The Individuals with Disabilities Education Act (IDEA) requires planning for the transition from school to adult life for students with disabilities to begin at age 16. Many states begin earlier at around age 14. In addition to pre-vocational education and work experiences provided by the school, students should prepare for receiving vocational rehabilitation services from their state’s Vocational Rehabilitation (VR) agency if they expect to be eligible for these services. VR agencies, which are found in every state, offer vocational rehabilitation services to eligible persons with disabilities to help them to prepare for, retain, regain, or advance in employment. Some states have separate VR agencies serving individuals who are deaf or blind.

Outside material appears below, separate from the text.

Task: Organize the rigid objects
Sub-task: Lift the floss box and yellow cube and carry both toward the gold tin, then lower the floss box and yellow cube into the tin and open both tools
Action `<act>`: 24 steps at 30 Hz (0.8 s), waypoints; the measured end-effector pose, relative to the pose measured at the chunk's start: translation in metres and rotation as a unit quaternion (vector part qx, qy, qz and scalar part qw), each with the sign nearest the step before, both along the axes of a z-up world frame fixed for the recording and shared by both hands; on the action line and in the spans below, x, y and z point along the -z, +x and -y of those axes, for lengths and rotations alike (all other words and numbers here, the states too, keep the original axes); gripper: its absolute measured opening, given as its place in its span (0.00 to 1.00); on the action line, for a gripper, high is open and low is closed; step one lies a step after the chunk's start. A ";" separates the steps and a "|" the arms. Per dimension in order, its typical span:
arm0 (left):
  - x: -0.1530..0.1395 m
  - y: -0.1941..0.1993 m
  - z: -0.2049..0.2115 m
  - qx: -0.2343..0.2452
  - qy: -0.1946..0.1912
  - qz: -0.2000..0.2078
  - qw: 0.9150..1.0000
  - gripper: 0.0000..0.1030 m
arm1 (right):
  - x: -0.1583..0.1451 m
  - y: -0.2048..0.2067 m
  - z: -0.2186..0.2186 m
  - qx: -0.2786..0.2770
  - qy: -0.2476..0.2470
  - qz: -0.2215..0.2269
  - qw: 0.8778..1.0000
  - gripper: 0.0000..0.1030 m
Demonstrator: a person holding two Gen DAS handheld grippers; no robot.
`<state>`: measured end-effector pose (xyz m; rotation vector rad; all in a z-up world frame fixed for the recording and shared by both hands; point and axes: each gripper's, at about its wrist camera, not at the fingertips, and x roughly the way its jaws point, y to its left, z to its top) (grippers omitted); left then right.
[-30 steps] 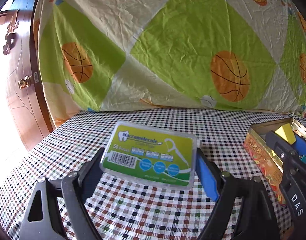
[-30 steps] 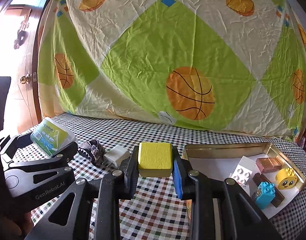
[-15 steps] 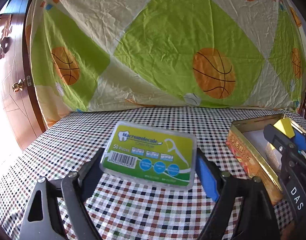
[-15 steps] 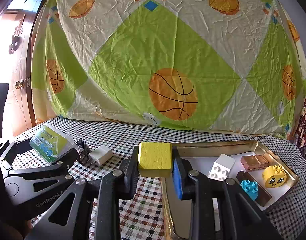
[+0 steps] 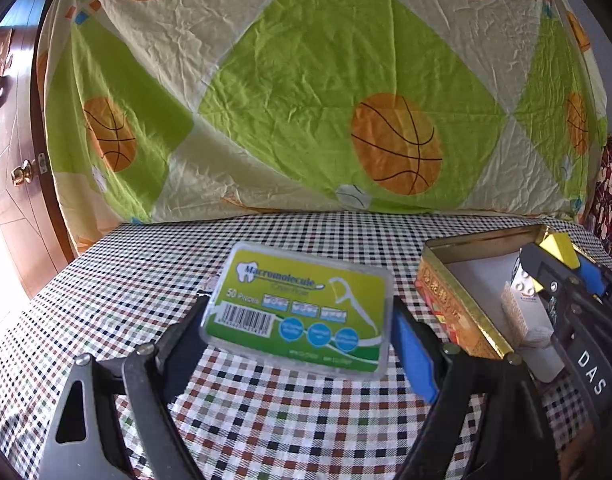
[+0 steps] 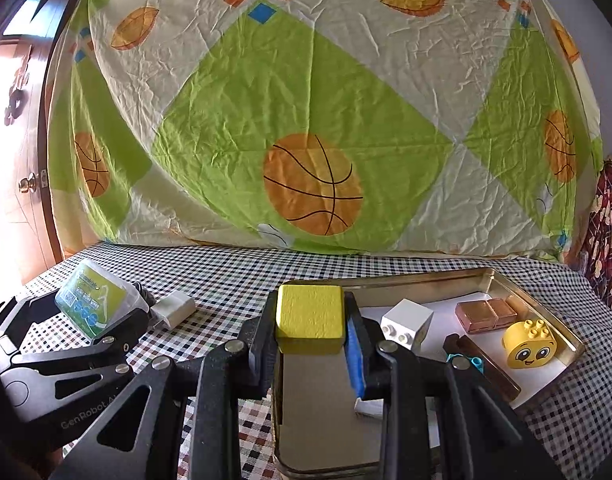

VR agencies are now also now required to provide a specific set of services for secondary students who may not be presumed to be—or ever be deemed— eligible for general VR services called Pre-employment Transition Services (Pre-ETS). For more on Pre-ETS services, see Part 2 of this guide series.
VR agencies were created by the Rehabilitation Act of 1973 (Rehab Act). Under Title I of the Act, states receive money to provide VR services to persons with disabilities. VR agencies use this money to fund a wide range of goods and services that are connected to a person’s vocational goal. Eligible individuals have a right to these services under federal and state laws.
The Rehab Act is based on the principal that “people with disabilities are capable of achieving high quality, competitive and integrated employment when provided the necessary services and supports.” State-run VR systems were created to provide the services persons with disabilities need in order to participate in job-driven training and to pursue high-quality employment outcomes.
Since 1986, the Rehabilitation Act has required VR agencies to “maximize the employment” outcome for those receiving VR services. This change expanded VR services to increase the potential of individuals with disabilities to achieve competitive integrated employment.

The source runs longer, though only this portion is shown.